Which lines of the entries below include "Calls"? List them all.
**** Data to use
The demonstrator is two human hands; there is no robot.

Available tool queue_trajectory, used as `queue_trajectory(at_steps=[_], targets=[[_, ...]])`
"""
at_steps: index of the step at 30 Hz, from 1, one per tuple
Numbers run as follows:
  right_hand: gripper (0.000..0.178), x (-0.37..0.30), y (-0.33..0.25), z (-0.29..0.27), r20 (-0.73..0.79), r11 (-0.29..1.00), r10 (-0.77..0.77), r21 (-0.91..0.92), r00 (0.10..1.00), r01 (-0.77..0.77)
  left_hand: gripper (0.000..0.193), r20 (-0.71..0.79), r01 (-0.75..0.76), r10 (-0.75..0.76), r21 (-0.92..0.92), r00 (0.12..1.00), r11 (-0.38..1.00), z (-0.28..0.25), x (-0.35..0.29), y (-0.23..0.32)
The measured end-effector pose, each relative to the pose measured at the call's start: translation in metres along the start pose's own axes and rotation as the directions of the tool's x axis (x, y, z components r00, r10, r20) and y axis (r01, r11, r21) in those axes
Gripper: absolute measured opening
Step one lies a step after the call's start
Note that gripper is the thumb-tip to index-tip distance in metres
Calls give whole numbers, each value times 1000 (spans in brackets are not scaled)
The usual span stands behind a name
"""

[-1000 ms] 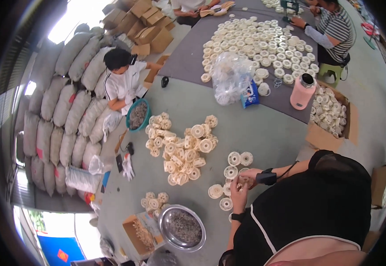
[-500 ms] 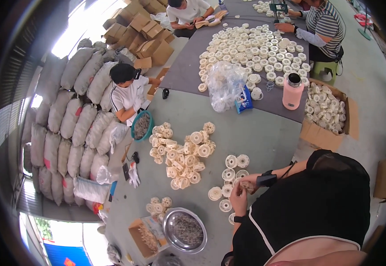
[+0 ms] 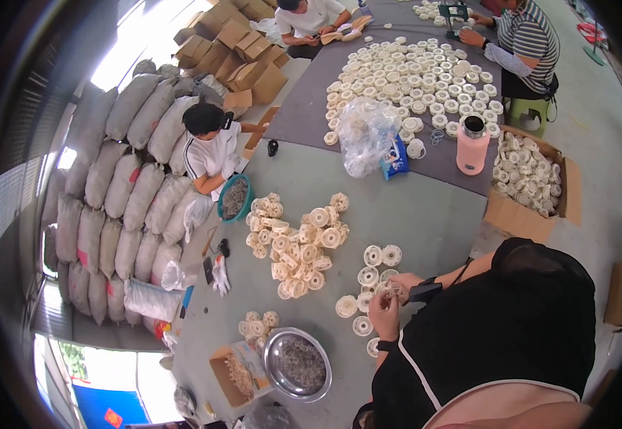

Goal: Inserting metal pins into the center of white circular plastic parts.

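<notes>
Over the near right of the green table my two hands meet, fingers closed. My left hand (image 3: 384, 314), with a dark band at its wrist, pinches at the fingertips. Against it works my right hand (image 3: 406, 284), a black device strapped on its wrist. Small greyish bits (image 3: 394, 289) show between the fingers; their kind is too small to tell. Beneath and beside the hands lie several round white plastic wheel-like parts (image 3: 369, 276), flat on the table. A steel bowl (image 3: 270, 361) of small grey pieces stands to the left.
Cream wheel-like parts (image 3: 300, 250) form a heap mid-table. Nearby are a cardboard box (image 3: 219, 372), a teal basket (image 3: 249, 196), a glove (image 3: 221, 277), a plastic bag (image 3: 364, 139) and a pink bottle (image 3: 471, 154). Co-workers sit around; sacks (image 3: 125, 186) are stacked at left.
My hands have shifted slightly and the fingers have turned about the small bits. My view has tilted a little. The striped-sleeved co-worker's hands have moved slightly.
</notes>
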State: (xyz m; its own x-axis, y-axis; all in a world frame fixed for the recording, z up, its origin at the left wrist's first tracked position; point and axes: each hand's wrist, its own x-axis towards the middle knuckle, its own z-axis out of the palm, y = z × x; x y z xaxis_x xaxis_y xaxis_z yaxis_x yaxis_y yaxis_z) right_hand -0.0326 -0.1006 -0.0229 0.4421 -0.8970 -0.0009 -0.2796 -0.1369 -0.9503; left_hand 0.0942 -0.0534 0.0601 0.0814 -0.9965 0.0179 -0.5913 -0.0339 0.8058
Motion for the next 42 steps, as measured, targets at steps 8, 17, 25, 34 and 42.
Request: queue_trajectory(at_steps=[8, 17, 25, 34, 42], targets=[[35, 6, -40, -14, 682, 205, 340, 618, 647, -759, 30, 51, -302, 299, 81, 953, 950, -19, 6, 2], [42, 7, -69, -23, 645, 238, 360, 635, 674, -735, 40, 129, -266, 253, 94, 959, 959, -24, 4, 1], [49, 0, -19, 1, 160, 929, 147, 316, 976, -192, 33, 66, 25, -22, -34, 998, 999, -9, 1, 1], [26, 4, -10, -1, 173, 829, 258, 466, 951, -309, 27, 77, 126, -105, -362, 991, 924, -5, -4, -18], [39, 0, -28, -3, 250, 583, 531, 586, 810, -563, 30, 248, 386, -320, -292, 914, 875, 6, 6, -33]])
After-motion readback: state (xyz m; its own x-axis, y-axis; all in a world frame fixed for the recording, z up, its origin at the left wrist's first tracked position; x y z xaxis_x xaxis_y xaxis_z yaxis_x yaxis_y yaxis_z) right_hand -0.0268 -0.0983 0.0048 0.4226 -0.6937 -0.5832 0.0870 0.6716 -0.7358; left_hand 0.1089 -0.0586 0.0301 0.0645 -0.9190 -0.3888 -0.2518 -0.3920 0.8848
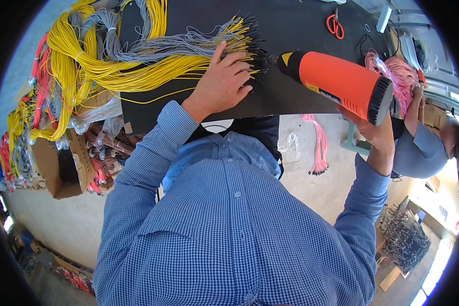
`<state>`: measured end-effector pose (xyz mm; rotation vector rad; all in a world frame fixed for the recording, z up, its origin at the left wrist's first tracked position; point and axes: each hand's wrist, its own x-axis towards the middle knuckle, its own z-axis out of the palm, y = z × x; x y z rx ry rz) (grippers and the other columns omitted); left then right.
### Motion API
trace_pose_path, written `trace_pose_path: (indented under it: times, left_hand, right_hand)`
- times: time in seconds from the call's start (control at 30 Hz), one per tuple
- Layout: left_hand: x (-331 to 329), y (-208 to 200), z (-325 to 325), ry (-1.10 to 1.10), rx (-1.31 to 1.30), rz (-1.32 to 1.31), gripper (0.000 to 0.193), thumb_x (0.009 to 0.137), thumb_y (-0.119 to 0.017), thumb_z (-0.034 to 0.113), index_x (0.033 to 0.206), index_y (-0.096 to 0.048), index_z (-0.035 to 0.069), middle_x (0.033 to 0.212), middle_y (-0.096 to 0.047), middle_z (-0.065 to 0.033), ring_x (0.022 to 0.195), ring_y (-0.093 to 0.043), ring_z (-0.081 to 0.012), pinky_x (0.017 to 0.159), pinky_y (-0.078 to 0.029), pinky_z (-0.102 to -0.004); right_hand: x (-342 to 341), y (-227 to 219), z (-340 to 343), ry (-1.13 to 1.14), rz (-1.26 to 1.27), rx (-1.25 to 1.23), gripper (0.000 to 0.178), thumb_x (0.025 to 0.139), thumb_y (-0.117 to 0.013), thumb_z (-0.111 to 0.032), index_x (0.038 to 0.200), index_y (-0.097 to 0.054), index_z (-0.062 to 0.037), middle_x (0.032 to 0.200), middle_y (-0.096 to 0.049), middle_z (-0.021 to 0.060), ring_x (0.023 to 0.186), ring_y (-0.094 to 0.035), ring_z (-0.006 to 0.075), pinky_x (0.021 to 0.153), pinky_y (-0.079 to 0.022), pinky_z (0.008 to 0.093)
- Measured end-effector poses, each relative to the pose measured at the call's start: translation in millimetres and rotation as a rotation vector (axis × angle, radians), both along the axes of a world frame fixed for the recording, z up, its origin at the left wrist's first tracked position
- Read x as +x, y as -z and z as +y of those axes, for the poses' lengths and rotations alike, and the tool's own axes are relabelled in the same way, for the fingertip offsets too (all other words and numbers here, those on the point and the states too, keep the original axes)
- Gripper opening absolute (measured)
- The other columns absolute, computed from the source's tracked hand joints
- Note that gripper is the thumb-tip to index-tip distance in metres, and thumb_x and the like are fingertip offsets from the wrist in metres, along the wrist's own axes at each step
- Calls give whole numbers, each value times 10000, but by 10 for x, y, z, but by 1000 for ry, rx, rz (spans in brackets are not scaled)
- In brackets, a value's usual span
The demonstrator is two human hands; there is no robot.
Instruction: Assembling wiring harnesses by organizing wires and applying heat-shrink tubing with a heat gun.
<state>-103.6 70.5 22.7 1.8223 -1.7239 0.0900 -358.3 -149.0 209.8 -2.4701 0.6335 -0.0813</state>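
lying on the black tabletop (pixel 296 97), yellow-gray wires (pixel 137 74) are judged limp, best gripped behind their dark ends (pixel 259 51); left hand (pixel 222 84) is laid spread atop; orange heat gun (pixel 336 79) is grasped by right hand (pixel 371 128).

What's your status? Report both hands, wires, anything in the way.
Left hand spread over yellow wires; grey wires alongside. Right hand gripping orange heat gun, nozzle near the wires' black ends. Red-handled scissors farther back, not between.

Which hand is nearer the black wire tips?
Left: the left hand rests on the wires beside the black tips; the right hand is farther right, holding the orange heat gun.
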Motion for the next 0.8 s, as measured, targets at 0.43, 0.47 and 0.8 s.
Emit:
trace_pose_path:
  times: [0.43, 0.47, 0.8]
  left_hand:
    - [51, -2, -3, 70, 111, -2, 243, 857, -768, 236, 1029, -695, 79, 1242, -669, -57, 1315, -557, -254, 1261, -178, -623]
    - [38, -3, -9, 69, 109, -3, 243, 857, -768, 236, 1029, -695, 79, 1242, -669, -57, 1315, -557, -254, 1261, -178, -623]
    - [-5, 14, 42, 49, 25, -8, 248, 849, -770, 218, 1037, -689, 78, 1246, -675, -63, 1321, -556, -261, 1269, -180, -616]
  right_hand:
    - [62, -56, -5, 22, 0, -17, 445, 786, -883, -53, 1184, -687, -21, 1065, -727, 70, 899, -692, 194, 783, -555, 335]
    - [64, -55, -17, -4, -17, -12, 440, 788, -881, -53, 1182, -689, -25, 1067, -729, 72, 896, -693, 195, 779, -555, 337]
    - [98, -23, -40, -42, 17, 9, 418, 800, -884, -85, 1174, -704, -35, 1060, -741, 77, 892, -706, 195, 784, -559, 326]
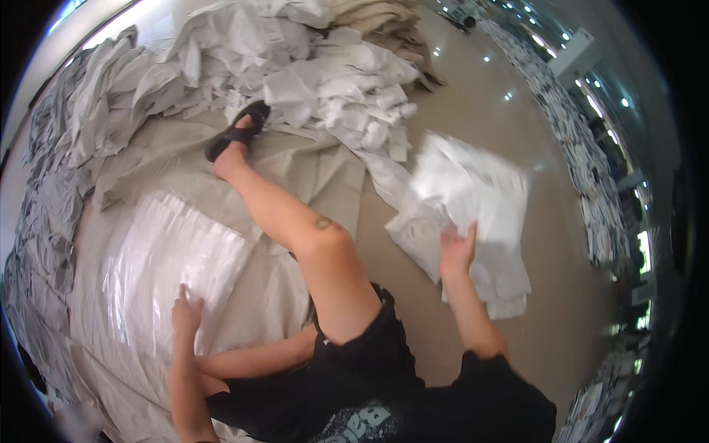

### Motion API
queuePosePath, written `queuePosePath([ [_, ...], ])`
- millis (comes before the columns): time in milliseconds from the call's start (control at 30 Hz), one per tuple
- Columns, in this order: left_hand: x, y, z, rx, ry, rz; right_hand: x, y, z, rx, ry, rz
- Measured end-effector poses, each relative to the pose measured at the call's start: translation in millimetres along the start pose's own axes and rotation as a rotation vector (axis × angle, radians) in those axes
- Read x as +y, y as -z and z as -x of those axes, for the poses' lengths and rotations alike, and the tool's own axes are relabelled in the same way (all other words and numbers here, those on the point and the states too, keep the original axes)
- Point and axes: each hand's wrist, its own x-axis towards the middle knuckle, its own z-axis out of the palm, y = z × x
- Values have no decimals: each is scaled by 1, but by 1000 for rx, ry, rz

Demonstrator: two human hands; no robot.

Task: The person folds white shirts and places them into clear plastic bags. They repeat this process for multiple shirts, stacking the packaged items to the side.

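My left hand (pixel 187 308) rests on a flat stack of clear plastic bags (pixel 162 258), its index finger stretched out and its thumb apart. The bags lie on a beige cloth at my left. Out to the right, my right hand (pixel 459 249) grips a flat white packet (pixel 473 184) by its near edge. The packet is smeared by motion, and most of the gripping fingers are hidden. Under and beside it on the floor lie white folded pieces (pixel 506 295), partly covered by the packet.
Heaped white garments (pixel 340 81) lie at the far side, with brown ones (pixel 384 22) behind. Grey garments (pixel 44 229) pile up along the left edge. My bent leg (pixel 303 229) stands between the hands, the foot in a black sandal (pixel 247 127). Long stacks (pixel 583 155) line the right.
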Motion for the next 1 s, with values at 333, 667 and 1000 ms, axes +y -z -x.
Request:
queuePosePath([
  [333,27,28,-16,-179,-274,117,214,-272,-95,-774,-208,567],
  [667,40,50,-24,-326,-120,235,393,-586,-140,-746,1266,1937],
  [1000,47,21,-38,-147,-363,225,337,-644,-79,-1205,491,642],
])
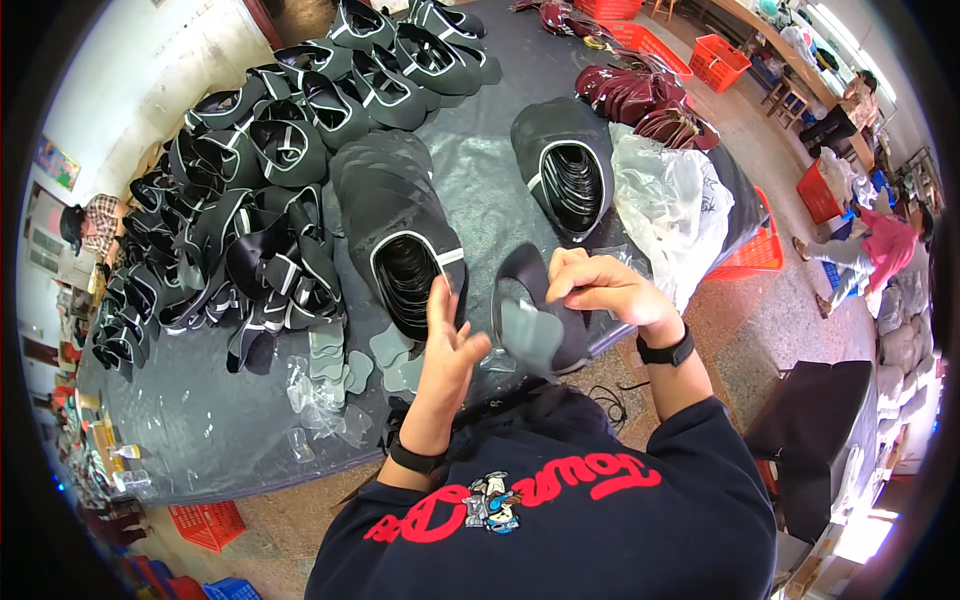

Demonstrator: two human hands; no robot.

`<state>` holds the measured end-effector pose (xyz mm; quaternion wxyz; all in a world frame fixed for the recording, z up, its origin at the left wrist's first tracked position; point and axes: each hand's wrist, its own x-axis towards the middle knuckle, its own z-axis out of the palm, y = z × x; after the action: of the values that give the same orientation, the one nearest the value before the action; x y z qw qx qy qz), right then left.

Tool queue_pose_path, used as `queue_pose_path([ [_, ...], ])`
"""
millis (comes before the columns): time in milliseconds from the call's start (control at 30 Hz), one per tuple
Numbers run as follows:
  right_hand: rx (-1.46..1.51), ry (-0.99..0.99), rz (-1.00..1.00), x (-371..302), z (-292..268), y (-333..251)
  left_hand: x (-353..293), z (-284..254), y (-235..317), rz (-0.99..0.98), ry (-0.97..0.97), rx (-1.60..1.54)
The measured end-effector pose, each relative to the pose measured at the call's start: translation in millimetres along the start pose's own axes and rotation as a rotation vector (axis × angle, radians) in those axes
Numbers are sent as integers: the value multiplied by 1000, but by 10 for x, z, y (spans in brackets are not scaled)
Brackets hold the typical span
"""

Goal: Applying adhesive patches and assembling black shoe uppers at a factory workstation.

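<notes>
My right hand [605,290] pinches the upper edge of a black cap-like piece [572,340] with pale trim. A smooth grey plastic piece [530,335], smeared by motion, lies across its front; whether my fingers also touch it I cannot tell. My left hand [450,345] is open, fingers apart, between that piece and a long nested stack of black caps [385,200] with white trim. Beyond my right hand stands a second nested stack [562,150]. Loose grey plastic pieces [398,358] lie beside my left wrist.
A heap of black white-trimmed caps [250,220] covers the dark table's [220,430] left side. Clear plastic bags [670,200] and maroon pieces [640,100] lie at the right. Red baskets [718,62] stand on the floor. Several other people are farther off on both sides.
</notes>
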<state>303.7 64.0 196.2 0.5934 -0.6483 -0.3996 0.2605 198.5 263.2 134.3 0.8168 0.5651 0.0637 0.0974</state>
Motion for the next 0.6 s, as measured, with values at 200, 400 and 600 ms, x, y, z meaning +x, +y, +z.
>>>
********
◆ Output for this task ◆
Calls give whole numbers, each value times 1000 (spans in brackets are not scaled)
- Calls give whole numbers, each value times 10000, but by 10 for x, y, z, but by 1000 for ry, rx, rz (spans in brackets are not scaled)

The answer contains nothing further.